• _Required action_: Locate every line in the records below that holds the word "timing" and return each one.

+ + + +

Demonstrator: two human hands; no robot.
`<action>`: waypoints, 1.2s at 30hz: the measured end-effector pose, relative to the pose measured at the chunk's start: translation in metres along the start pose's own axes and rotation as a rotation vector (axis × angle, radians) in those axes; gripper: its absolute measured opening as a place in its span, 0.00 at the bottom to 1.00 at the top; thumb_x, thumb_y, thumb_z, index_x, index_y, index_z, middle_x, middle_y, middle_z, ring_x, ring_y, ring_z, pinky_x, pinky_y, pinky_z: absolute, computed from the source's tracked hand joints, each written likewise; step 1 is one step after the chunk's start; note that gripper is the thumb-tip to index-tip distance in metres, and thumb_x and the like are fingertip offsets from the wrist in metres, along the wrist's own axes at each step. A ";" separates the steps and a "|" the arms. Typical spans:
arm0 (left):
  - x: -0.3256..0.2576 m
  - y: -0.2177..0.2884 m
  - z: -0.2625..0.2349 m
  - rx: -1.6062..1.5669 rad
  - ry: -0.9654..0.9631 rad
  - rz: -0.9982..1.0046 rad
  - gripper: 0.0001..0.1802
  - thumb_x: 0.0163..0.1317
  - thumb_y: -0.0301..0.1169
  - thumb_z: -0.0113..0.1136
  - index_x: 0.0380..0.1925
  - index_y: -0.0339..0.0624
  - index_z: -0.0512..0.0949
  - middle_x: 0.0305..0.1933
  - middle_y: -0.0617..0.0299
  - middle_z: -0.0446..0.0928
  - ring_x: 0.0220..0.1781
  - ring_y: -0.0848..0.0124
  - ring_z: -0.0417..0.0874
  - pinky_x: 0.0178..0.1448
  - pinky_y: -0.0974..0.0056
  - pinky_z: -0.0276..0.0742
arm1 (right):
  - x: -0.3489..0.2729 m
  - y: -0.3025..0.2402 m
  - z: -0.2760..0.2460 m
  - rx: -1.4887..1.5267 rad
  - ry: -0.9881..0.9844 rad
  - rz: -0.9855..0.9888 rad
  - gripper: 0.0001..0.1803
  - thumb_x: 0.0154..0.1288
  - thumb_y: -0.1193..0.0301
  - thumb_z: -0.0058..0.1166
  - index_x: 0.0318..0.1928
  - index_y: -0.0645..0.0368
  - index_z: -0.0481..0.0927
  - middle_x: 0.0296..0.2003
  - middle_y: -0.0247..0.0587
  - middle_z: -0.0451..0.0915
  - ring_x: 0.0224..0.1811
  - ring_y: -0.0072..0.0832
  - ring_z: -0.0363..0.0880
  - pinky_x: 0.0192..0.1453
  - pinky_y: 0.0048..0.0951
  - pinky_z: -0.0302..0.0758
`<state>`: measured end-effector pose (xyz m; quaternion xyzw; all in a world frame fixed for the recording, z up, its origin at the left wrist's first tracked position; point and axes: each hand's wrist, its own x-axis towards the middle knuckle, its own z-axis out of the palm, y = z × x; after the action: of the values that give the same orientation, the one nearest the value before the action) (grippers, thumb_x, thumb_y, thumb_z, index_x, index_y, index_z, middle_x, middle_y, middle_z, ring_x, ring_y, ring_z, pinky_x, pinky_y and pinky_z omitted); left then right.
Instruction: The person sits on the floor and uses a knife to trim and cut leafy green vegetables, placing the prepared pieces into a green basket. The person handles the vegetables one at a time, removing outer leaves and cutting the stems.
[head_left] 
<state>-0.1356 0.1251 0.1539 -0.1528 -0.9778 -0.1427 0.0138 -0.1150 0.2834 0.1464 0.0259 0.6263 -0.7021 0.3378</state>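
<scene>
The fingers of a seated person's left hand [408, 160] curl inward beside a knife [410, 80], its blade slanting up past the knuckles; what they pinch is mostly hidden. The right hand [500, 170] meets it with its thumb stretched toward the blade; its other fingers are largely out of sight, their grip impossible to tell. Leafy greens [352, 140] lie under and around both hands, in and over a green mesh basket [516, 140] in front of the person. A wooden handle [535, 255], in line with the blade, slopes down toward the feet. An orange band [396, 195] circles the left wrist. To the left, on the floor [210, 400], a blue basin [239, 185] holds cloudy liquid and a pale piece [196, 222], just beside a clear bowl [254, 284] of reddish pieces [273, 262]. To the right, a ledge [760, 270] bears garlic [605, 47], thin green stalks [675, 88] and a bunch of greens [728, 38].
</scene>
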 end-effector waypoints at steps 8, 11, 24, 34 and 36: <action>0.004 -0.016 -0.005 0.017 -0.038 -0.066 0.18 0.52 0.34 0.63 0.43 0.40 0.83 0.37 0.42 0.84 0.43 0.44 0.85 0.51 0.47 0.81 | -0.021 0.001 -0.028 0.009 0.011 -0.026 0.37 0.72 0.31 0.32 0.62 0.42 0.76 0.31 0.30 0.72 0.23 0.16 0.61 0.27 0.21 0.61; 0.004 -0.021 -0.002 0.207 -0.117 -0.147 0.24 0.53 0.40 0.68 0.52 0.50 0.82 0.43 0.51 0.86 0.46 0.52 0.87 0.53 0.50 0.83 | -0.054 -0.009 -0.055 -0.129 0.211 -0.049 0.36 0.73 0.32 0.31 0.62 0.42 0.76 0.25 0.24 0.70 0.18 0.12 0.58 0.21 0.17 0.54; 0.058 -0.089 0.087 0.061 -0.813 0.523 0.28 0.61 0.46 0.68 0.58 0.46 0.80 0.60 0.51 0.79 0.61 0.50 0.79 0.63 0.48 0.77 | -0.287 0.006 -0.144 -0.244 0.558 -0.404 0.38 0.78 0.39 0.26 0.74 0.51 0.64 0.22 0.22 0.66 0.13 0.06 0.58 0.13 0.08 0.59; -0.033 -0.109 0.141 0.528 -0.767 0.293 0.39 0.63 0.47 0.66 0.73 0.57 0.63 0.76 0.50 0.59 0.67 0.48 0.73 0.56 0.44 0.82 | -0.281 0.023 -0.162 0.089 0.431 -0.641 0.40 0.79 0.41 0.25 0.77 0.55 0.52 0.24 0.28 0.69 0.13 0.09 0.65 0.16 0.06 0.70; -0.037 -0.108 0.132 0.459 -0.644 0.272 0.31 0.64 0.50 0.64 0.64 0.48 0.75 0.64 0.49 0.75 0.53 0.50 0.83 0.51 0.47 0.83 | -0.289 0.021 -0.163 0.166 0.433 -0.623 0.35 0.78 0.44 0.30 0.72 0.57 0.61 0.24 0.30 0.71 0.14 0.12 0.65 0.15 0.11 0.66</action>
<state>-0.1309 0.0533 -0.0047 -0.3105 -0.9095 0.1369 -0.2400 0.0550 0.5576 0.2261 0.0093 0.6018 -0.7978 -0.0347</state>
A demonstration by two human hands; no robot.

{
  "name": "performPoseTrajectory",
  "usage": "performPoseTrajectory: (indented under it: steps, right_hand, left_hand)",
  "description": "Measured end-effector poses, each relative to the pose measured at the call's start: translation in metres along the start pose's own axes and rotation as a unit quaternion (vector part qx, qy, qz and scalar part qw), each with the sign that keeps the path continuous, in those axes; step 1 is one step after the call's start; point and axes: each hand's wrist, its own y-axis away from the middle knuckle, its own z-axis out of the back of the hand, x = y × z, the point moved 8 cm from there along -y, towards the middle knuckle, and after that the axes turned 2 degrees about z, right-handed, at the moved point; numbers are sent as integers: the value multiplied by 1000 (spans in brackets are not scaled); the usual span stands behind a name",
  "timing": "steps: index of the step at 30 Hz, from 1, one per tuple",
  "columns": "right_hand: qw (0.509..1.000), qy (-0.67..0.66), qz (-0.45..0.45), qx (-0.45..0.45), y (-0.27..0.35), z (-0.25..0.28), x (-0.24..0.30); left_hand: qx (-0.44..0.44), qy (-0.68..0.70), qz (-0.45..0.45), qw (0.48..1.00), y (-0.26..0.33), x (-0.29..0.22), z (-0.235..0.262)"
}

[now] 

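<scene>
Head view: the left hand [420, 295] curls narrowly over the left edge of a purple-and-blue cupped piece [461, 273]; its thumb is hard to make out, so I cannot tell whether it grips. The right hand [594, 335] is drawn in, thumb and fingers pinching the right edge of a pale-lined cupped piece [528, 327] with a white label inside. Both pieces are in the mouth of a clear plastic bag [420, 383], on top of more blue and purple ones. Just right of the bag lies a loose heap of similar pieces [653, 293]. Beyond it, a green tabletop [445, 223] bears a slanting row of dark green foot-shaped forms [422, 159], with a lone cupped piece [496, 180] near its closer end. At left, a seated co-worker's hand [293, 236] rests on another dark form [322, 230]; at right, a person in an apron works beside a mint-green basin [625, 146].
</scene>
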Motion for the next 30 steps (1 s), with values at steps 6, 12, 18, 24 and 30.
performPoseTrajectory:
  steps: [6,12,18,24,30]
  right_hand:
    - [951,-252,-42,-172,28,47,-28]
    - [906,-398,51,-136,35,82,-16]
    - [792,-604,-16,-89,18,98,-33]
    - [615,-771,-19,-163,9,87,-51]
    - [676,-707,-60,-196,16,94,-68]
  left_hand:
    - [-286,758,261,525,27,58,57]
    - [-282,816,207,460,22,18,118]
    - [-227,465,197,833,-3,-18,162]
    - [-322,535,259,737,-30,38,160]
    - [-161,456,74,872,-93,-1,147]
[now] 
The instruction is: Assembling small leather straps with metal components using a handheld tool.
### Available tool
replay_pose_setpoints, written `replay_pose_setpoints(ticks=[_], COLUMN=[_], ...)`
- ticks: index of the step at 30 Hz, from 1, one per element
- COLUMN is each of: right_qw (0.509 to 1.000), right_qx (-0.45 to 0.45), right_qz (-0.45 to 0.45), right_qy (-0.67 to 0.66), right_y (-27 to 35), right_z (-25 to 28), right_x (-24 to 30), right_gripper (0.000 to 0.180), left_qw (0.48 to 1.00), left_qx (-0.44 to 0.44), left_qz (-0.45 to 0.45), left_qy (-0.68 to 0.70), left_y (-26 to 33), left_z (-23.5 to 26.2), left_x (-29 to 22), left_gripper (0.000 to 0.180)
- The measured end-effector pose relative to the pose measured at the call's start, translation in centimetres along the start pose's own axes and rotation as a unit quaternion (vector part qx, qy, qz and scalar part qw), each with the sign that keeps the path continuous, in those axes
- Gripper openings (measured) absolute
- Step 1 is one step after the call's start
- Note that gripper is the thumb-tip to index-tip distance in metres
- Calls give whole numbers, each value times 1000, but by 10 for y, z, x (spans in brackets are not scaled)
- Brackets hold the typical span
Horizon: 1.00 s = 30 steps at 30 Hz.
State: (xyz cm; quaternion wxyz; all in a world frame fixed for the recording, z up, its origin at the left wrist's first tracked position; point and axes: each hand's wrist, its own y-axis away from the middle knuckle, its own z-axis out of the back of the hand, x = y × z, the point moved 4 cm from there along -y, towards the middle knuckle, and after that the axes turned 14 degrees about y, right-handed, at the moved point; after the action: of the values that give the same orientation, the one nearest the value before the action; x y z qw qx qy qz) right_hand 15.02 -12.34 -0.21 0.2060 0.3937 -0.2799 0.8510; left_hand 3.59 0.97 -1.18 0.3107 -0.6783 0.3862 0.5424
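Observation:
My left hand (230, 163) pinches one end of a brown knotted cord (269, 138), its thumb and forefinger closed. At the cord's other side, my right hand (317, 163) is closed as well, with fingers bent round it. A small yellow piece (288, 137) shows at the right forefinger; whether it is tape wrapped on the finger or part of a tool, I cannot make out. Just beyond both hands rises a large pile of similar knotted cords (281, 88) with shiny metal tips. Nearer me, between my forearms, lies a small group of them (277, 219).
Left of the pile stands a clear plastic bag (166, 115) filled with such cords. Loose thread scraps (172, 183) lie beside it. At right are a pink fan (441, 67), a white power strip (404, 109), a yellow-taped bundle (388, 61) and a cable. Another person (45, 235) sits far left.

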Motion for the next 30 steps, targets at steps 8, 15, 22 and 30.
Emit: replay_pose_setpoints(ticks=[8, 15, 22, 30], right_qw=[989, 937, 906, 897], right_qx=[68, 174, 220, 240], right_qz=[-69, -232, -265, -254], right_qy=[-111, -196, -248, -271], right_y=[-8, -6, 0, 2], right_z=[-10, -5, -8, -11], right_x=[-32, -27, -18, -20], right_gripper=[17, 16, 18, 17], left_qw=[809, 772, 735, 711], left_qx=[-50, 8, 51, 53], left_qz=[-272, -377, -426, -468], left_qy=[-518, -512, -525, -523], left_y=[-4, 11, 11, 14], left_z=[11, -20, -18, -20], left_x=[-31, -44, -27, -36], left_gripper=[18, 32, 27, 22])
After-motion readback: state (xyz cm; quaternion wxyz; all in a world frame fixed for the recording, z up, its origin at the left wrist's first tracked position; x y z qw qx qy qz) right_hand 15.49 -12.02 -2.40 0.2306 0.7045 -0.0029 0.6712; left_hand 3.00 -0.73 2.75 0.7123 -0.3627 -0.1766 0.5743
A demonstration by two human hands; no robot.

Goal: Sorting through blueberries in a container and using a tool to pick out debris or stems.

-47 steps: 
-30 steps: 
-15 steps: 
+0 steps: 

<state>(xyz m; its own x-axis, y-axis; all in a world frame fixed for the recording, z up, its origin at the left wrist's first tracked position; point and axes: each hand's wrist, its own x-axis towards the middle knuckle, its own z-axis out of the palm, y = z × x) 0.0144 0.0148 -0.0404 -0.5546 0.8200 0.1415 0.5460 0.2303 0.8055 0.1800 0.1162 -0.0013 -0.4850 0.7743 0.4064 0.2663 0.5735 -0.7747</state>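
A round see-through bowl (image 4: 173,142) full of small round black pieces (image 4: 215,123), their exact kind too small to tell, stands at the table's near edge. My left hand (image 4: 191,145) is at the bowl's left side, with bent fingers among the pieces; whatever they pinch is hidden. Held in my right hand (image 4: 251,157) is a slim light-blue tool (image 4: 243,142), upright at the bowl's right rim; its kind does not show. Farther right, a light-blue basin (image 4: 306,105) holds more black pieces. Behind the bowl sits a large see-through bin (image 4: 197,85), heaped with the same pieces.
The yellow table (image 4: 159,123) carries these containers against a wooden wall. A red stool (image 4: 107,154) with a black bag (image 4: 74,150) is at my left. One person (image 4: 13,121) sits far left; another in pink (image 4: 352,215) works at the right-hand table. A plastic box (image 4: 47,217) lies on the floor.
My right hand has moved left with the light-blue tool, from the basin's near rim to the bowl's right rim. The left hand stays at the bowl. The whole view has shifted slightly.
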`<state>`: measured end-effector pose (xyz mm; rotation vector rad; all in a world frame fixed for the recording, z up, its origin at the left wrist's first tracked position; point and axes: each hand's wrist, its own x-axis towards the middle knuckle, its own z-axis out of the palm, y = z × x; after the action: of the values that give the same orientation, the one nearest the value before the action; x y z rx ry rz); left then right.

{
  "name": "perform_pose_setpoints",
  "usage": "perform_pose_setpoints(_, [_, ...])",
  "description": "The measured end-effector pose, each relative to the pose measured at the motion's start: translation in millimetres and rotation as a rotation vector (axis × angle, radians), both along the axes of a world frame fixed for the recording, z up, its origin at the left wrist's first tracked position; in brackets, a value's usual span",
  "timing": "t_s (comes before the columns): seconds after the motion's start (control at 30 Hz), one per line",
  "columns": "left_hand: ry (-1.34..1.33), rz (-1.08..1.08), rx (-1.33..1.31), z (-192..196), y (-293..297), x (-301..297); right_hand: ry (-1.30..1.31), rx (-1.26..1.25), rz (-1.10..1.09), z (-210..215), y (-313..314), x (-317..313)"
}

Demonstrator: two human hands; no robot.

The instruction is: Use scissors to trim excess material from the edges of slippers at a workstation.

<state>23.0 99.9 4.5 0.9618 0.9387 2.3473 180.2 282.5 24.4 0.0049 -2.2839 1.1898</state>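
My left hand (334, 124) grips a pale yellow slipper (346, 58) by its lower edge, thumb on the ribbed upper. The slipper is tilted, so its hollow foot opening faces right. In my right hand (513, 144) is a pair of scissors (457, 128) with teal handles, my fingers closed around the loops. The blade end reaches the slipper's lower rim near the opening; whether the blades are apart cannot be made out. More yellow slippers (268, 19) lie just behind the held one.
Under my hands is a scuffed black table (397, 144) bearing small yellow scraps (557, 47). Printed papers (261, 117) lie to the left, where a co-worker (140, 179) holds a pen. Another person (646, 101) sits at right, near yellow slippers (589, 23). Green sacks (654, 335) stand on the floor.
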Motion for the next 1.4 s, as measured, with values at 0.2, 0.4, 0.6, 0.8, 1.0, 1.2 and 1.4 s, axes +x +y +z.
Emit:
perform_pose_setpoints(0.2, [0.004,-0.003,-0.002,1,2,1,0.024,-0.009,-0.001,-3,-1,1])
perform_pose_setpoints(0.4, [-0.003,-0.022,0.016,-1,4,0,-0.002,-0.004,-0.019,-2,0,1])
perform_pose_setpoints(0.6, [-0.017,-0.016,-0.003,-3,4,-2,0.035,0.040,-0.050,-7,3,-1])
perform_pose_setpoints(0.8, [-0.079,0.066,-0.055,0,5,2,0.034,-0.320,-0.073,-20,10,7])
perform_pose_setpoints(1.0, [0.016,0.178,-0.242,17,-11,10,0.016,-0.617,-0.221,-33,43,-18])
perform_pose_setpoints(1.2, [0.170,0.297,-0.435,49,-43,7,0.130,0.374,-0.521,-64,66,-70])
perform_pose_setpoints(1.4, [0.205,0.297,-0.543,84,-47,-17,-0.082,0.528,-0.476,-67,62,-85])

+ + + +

• _Exercise output_:
  "timing": "steps: index of the step at 30 Hz, from 1, one per tuple",
  "timing": "t_s (comes before the columns): seconds after the motion's start (control at 30 Hz), one per line",

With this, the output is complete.